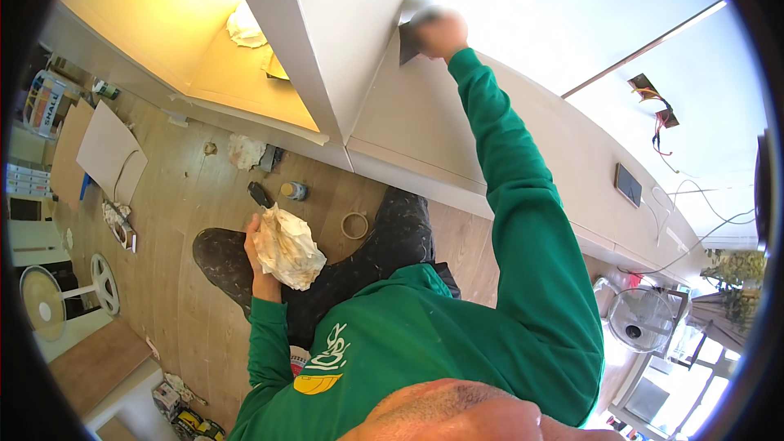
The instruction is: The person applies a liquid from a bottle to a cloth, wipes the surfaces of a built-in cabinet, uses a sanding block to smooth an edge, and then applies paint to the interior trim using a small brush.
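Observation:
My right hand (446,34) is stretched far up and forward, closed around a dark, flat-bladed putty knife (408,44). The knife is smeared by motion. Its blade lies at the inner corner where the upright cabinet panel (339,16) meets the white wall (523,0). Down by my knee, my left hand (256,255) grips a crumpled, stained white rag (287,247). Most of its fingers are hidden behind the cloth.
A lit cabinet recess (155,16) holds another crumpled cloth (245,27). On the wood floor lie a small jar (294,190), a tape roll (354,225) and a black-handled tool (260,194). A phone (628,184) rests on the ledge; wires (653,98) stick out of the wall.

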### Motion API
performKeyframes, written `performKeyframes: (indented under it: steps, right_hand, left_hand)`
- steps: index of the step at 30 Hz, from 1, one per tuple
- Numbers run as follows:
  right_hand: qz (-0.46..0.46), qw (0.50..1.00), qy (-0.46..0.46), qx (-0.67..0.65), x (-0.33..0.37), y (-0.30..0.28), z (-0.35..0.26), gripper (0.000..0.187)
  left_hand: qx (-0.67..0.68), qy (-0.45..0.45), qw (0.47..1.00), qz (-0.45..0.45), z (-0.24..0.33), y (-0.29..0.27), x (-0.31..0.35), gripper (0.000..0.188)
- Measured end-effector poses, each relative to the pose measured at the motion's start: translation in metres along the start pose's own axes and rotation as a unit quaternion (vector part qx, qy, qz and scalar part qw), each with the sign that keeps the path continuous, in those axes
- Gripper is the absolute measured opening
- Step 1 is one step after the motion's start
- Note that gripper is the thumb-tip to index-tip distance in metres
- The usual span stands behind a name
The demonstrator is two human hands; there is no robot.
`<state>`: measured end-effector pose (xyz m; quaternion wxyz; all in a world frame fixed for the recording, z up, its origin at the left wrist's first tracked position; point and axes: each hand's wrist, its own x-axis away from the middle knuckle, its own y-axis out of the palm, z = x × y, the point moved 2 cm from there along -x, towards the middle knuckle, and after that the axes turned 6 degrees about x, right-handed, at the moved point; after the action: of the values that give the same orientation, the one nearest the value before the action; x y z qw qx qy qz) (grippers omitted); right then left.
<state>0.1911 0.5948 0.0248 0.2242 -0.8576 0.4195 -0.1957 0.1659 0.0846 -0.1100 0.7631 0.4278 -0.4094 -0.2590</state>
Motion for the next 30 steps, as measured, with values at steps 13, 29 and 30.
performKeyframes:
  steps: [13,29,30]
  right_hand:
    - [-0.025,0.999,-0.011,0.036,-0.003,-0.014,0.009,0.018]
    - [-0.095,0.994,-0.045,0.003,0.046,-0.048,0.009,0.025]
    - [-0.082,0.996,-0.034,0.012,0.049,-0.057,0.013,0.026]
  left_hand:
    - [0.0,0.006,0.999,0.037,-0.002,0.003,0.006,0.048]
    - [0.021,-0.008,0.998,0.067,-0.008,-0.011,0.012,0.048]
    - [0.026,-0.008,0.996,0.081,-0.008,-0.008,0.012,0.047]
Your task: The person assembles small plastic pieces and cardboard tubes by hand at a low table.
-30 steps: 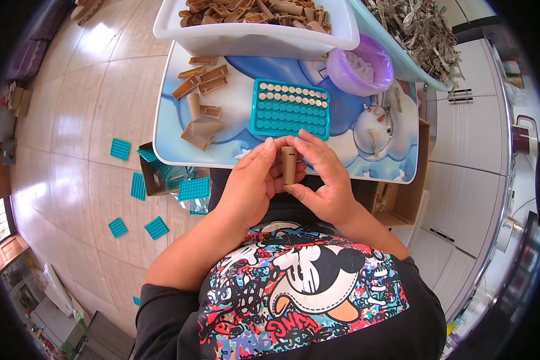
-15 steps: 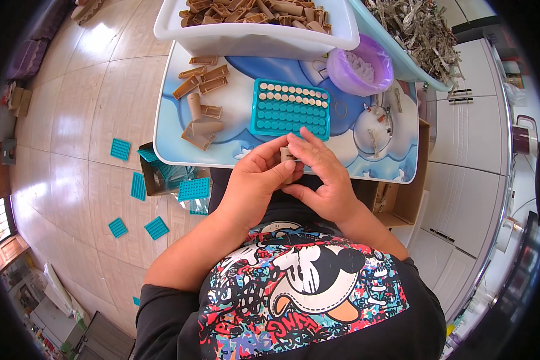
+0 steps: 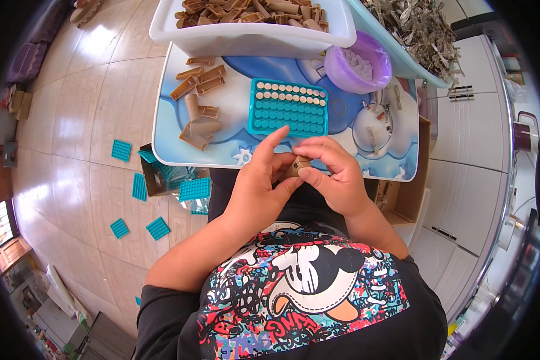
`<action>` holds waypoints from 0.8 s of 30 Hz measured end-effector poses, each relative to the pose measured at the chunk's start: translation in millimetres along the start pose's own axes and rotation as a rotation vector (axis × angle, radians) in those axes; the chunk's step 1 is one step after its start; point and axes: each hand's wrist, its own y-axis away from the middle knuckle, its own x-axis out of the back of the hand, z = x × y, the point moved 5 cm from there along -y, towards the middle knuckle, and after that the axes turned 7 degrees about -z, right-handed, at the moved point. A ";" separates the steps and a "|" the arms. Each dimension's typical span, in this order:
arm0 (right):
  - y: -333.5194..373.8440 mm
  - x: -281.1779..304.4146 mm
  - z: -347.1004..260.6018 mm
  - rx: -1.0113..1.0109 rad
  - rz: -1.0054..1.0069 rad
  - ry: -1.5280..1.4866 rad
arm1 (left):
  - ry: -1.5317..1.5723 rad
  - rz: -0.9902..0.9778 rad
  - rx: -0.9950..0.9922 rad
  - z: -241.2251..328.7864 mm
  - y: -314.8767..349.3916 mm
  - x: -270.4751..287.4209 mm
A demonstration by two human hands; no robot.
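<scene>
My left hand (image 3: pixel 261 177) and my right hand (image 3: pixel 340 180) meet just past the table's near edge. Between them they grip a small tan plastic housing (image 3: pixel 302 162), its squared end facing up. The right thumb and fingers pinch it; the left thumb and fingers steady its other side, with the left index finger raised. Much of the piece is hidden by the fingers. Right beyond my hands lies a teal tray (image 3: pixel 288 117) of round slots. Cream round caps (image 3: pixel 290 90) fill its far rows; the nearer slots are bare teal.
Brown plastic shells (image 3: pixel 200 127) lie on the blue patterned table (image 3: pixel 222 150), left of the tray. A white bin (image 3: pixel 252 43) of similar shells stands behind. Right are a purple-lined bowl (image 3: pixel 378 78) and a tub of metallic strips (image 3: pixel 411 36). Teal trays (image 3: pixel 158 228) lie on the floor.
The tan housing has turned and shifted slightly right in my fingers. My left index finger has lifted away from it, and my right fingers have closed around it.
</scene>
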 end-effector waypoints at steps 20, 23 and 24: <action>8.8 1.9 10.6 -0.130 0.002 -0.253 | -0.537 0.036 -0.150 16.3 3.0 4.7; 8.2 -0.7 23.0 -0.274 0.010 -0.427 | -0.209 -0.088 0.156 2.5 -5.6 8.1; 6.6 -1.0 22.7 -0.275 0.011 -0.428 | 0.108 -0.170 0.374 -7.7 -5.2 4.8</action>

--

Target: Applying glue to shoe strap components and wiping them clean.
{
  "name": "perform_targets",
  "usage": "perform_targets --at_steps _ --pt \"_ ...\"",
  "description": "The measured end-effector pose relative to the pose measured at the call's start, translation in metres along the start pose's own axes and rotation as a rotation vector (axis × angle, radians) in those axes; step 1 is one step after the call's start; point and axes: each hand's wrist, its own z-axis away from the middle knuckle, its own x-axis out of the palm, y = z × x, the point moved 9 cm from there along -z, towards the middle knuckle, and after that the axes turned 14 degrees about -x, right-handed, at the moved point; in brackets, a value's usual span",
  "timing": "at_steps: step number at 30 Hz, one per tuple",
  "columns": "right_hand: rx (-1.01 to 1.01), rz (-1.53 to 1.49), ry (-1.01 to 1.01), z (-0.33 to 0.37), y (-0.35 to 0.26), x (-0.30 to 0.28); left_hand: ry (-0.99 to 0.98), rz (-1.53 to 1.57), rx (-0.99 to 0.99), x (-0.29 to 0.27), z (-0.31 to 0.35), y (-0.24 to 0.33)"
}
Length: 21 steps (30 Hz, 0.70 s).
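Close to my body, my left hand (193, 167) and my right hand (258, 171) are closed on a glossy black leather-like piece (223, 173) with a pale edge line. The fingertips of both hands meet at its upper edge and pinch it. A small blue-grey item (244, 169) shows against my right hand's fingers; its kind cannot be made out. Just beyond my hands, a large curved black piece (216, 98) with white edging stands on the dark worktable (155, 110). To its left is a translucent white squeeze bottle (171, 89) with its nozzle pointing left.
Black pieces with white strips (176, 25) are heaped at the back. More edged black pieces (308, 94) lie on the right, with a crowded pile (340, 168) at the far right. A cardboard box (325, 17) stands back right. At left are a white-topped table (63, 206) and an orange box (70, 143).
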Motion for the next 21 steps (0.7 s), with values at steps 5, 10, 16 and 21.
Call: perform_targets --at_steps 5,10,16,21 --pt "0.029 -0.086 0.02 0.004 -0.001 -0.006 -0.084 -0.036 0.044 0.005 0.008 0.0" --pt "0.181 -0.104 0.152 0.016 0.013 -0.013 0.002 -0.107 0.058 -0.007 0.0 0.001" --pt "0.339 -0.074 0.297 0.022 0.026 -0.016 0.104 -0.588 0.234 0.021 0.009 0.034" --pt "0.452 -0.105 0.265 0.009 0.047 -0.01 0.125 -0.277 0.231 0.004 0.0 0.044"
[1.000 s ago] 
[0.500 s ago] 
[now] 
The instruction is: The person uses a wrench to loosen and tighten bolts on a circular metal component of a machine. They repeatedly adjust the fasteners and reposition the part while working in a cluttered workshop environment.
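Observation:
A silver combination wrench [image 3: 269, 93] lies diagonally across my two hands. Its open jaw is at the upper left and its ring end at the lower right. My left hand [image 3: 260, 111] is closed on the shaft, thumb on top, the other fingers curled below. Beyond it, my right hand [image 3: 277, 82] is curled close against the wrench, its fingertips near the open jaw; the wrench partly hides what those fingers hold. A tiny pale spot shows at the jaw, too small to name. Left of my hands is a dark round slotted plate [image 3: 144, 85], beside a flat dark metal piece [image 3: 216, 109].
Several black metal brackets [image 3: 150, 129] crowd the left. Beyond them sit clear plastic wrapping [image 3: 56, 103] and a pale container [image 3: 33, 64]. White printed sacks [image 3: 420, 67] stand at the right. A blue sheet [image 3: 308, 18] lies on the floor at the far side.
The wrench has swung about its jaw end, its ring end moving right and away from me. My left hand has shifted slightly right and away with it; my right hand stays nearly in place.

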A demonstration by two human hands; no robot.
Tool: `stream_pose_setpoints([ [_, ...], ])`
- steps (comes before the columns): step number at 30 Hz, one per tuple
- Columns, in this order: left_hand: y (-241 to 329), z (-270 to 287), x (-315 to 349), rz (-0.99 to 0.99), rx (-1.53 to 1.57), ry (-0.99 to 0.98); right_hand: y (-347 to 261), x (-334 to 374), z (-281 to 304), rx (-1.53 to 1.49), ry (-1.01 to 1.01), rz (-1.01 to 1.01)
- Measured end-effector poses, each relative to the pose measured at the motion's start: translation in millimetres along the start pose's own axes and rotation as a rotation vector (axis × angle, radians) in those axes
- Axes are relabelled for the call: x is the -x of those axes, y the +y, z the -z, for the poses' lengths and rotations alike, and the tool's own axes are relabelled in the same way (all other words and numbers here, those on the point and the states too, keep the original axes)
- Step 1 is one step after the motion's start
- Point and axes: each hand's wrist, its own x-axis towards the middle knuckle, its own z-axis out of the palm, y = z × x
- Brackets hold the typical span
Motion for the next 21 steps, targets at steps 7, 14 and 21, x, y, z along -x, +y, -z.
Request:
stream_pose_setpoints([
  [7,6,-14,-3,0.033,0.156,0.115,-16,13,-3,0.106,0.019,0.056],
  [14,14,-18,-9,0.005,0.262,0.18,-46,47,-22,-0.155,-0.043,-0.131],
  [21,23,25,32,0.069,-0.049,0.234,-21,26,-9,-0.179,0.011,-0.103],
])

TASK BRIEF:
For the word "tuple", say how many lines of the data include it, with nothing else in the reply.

TASK SOLUTION:
3